When a line in the entries contains the word "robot", copy that line in full.

§ The records:
--------------------
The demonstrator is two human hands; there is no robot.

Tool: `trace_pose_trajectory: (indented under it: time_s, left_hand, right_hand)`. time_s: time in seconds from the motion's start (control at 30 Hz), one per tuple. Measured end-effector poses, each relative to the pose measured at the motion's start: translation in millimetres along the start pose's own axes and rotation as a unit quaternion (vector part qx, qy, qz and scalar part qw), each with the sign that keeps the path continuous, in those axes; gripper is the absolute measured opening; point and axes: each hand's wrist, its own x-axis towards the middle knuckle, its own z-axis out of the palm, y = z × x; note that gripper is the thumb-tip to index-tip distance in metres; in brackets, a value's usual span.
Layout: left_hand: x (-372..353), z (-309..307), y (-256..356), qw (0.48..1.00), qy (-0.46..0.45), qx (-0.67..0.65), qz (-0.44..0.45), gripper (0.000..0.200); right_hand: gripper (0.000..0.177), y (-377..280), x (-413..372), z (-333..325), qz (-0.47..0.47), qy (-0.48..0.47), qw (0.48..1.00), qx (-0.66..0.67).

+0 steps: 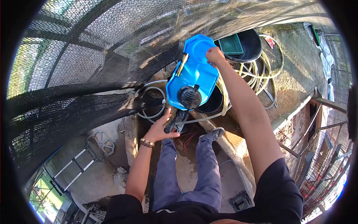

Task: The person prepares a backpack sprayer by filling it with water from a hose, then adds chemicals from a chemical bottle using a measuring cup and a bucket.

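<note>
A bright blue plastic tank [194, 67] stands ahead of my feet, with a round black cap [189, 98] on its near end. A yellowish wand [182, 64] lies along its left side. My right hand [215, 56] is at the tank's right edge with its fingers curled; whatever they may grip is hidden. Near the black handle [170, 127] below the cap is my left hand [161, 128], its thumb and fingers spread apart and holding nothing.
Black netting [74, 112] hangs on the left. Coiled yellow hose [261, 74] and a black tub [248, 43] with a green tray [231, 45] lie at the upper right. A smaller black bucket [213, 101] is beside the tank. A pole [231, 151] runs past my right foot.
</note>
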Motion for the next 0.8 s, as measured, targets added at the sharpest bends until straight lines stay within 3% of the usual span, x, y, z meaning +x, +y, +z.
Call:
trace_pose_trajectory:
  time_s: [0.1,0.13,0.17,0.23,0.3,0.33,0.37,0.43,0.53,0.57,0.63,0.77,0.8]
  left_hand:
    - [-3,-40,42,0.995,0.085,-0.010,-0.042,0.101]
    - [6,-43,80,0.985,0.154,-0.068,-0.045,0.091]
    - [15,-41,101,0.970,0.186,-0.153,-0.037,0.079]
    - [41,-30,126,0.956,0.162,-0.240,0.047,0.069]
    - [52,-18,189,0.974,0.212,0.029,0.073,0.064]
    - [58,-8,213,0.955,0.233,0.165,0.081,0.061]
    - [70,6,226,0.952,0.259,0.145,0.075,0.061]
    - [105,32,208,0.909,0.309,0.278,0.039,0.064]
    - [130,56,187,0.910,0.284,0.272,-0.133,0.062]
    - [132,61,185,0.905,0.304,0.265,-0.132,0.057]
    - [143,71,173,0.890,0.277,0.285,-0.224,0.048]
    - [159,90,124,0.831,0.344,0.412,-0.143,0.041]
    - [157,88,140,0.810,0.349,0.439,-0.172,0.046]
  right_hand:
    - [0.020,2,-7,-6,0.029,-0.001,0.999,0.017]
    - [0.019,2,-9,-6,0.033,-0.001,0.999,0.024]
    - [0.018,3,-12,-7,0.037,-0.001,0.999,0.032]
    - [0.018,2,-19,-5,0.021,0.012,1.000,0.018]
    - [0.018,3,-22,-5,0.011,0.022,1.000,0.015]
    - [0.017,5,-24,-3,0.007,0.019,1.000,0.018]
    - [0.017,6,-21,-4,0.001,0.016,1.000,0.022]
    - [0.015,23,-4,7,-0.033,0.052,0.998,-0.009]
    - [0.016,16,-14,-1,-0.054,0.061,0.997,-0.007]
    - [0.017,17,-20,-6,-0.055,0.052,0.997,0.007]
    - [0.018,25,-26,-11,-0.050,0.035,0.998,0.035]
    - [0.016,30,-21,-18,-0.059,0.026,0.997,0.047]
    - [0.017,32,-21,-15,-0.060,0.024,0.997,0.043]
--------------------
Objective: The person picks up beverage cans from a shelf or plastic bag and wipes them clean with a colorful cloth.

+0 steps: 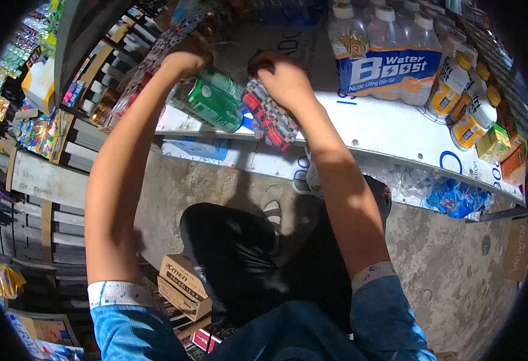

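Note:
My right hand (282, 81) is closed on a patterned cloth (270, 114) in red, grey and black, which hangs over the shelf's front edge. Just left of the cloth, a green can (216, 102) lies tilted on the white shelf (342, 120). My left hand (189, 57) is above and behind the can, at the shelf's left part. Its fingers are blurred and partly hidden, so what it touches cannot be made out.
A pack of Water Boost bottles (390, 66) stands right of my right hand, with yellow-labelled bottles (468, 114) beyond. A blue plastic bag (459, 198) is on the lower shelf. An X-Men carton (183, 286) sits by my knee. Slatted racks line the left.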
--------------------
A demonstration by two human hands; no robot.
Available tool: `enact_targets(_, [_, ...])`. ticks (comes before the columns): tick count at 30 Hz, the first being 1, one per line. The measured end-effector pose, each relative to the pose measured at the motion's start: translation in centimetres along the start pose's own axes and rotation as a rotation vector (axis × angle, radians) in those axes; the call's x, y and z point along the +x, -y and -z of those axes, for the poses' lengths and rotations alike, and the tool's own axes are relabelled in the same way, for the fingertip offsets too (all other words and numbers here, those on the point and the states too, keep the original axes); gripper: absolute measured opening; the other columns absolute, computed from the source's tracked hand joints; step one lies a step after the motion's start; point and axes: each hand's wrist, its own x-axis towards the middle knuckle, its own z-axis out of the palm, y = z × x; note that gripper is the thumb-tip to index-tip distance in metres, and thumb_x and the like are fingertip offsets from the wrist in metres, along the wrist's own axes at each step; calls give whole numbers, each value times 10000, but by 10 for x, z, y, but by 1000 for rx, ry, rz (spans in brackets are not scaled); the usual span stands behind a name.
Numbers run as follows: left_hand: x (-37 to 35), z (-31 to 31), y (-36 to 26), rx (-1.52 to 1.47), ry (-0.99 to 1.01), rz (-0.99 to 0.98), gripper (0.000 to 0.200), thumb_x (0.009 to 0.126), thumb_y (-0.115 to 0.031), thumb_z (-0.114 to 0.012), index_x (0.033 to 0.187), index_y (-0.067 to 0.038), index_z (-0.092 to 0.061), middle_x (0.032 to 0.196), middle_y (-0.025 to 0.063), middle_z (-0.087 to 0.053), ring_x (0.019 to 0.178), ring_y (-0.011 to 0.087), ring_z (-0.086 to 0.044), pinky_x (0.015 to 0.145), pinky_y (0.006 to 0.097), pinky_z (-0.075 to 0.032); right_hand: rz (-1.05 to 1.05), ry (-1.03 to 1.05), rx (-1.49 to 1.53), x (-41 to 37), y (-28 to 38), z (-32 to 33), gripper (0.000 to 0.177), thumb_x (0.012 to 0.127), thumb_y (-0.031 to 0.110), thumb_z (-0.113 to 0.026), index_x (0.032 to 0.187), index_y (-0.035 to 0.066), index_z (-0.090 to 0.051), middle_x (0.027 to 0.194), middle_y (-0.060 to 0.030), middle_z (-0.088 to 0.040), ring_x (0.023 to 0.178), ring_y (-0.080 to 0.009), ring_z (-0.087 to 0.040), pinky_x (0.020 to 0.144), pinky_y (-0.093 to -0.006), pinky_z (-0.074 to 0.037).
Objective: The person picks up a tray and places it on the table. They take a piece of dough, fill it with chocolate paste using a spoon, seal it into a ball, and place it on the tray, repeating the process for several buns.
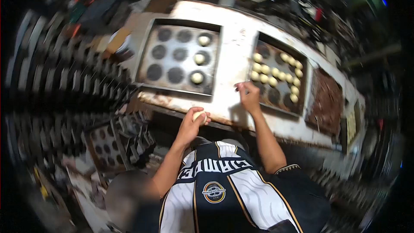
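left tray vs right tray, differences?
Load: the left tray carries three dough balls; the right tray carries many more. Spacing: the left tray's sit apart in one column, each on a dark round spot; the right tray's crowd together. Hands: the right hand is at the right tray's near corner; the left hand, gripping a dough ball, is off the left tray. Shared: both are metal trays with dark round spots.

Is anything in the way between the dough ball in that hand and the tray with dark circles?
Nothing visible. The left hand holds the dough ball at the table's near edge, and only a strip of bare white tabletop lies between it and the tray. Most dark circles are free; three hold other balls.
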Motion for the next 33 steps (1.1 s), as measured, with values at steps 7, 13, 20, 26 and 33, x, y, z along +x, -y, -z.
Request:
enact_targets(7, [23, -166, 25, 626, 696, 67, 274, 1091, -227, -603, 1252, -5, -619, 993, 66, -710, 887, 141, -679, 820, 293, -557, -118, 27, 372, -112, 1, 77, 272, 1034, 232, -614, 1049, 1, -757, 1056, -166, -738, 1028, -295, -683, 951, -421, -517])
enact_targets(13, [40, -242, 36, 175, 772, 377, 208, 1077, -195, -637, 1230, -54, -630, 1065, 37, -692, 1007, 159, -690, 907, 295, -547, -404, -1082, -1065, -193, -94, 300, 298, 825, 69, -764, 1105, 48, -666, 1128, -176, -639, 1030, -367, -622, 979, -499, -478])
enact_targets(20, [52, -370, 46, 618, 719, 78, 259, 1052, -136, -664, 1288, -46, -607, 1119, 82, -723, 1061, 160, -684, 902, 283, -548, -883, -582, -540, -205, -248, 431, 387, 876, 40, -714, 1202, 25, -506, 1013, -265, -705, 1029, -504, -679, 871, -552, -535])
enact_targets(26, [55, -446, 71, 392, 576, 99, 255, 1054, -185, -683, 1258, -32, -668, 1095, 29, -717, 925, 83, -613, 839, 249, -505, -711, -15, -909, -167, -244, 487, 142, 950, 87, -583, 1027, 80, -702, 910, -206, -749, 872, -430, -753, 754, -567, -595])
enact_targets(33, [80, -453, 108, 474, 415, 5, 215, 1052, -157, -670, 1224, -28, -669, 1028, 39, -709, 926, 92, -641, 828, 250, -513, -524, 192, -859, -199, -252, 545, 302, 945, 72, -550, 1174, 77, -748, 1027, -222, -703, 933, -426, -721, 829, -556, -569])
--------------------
§ Solution to this exercise:
The demonstrator is two human hands; there is no robot.
A demonstration by two human hands; no robot.

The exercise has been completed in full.